The FDA has approved the monoclonal antibody mogamulizumab-kpkc (Poteligeo) for the treatment of patients with 2 rare subtypes of cutaneous T-cell lymphoma (CTCL), mycosis fungoides (MF) or Sézary syndrome (SS), who have received at least 1 prior systemic therapy.

The agency based its decision on findings from the phase III MAVORIC study. In the trial, mogamulizumab reduced the risk of progression or death by 47% compared with vorinostat (Zolinza) in previously treated patients with CTCL, a subtype of non-Hodgkin lymphoma.

"Mycosis fungoides and Sézary syndrome are rare, hard-to-treat types of non-Hodgkin lymphoma and this approval fills an unmet medical need for these patients,” said Richard Pazdur, MD, director of the FDA’s Oncology Center of Excellence and acting director of the Office of Hematology and Oncology Products in the FDA’s Center for Drug Evaluation and Research. “We are committed to continuing to expedite the development and review of this type of targeted therapy that offers meaningful treatments for patients.”

The MAVORIC study included 372 patients with histologically confirmed mycosis fungoides (MF) or Sézary syndrome (SS) who had failed ≥1 systemic therapy. Patients were evenly randomized to 1.0 mg/kg of mogamulizumab weekly for the first 4-week cycle and then every 2 weeks, or vorinostat at 400 mg daily. Crossover to mogamulizumab was allowed for patients receiving vorinostat who progressed or had intolerable toxicity. Progression-free survival (PFS) was the primary endpoint.

Patient characteristics were similar between the 2 arms. These included age (median, 63.5 vs 65 years in the mogamulizumab vs vorinostat arms, respectively), ECOG performance status of 0 or 1 (99% vs 100%), and stage III/IV disease (63.4% vs 61.3%). In both arms, the median number of prior systemic therapies was 3. CCR4 expression level was not an eligibility criteria.

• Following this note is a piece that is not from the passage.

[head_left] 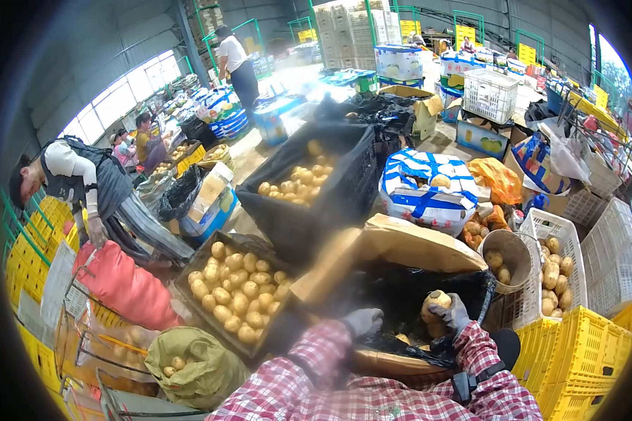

The investigator-assessed median PFS was 7.7 months (95% CI, 5.7-10.3) in the mogamulizumab arm compared with 3.1 months (95% CI, 2.9-4.1) in the vorinostat arm (HR, 0.53; 95% CI, 0.41-0.69; P <.0001). By independent review, the median PFS was 6.7 versus 3.8 months, respectively (HR, 0.64; 95% CI, 0.49-0.84; P = .0007). The PFS benefit with mogamulizumab was observed across predefined subgroups, including disease type and disease stage.

The overall response rate (ORR) was 28% with mogamulizumab versus 4.8% with vorinostat (P <.0001). Among patients with MF and SS, the ORR was 21.0% vs 7.1% (P = .0042) and 37.0% vs 2.3% (P <.0001), respectively. Mogamulizumab also improved ORR in patients with stage III disease at 22.7% versus 0, and stage IV disease at 36.5% versus 3.1%. Among patients assigned to vorinostat who crossed over to mogamulizumab, the ORR was 30.1%

Grade 1/2 treatment-emergent adverse events (TEAEs) were experienced by 54.9% of patients receiving mogamulizumab, with 42.4% of patients experiencing grade 3 to 5 TEAEs.

TEAEs occurring in more than 20% of patients that were more common with mogamulizumab versus vorinostat included infusion-related reactions (33.2% vs 0.5%) and skin eruptions due to drug (23.9% vs 0.5%).

TEAEs more common with vorinostat versus mogamulizumab included diarrhea (61.8% vs 23.4%), nausea (42.5% vs 15.2%), thrombocytopenia (30.6% vs 11.4%), dysgeusia (29.0% vs 3.3%), and increased blood creatinine (28.0% vs 3.3%).

Reference

Kim YH, MD, Bagot M, Pinter-Brown L et al. Anti-CCR4 monoclonal antibody, mogamulizumab, demonstrates significant improvement in PFS compared to vorinostat in patients with previously treated cutaneous T-Cell lymphoma (CTCL): results from the phase III MAVORIC study. Abstract available ahead of 2017 ASH Annual Meeting; December 9-12, 2017; Atlanta, GA. Abstract 817.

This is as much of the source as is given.